**About this task:** Somewhere below is a line with "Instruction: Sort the" and, later, a line with "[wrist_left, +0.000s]"; repeat those two lines and all the lines between them, exactly as they are.

**Dataset extract:**
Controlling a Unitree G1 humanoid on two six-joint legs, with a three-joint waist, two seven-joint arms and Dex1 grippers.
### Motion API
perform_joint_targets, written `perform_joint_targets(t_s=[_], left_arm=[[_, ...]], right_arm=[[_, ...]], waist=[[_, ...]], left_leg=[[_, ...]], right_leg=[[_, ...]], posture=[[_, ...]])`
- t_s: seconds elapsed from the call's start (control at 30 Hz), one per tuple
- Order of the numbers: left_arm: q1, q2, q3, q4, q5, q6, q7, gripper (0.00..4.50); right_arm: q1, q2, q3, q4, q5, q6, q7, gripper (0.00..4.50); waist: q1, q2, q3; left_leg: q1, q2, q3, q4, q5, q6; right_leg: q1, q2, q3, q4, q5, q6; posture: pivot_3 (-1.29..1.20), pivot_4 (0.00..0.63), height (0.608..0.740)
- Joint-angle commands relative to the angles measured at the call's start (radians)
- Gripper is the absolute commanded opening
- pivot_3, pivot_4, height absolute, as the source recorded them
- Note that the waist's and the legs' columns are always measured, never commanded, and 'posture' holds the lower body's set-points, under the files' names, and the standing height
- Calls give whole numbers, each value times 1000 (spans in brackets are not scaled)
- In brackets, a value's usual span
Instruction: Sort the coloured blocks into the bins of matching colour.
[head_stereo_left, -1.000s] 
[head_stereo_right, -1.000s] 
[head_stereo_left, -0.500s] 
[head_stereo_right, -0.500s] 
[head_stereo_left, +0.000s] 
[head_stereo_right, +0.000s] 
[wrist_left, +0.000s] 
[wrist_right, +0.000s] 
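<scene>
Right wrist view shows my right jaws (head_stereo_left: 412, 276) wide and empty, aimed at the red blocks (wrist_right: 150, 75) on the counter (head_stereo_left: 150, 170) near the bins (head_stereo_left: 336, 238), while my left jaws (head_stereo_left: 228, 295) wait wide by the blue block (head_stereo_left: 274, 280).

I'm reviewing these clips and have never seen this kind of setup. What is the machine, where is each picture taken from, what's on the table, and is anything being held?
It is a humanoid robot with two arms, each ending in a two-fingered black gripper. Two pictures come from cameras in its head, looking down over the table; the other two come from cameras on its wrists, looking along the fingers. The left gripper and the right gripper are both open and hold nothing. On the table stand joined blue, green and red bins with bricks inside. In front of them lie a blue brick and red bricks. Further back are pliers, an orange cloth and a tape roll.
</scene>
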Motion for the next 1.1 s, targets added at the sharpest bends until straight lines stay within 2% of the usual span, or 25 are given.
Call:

**Your solution:**
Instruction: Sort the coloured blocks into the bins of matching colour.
[head_stereo_left, -1.000s] 
[head_stereo_right, -1.000s] 
[head_stereo_left, -0.500s] 
[head_stereo_right, -0.500s] 
[head_stereo_left, +0.000s] 
[head_stereo_right, +0.000s] 
[wrist_left, +0.000s] 

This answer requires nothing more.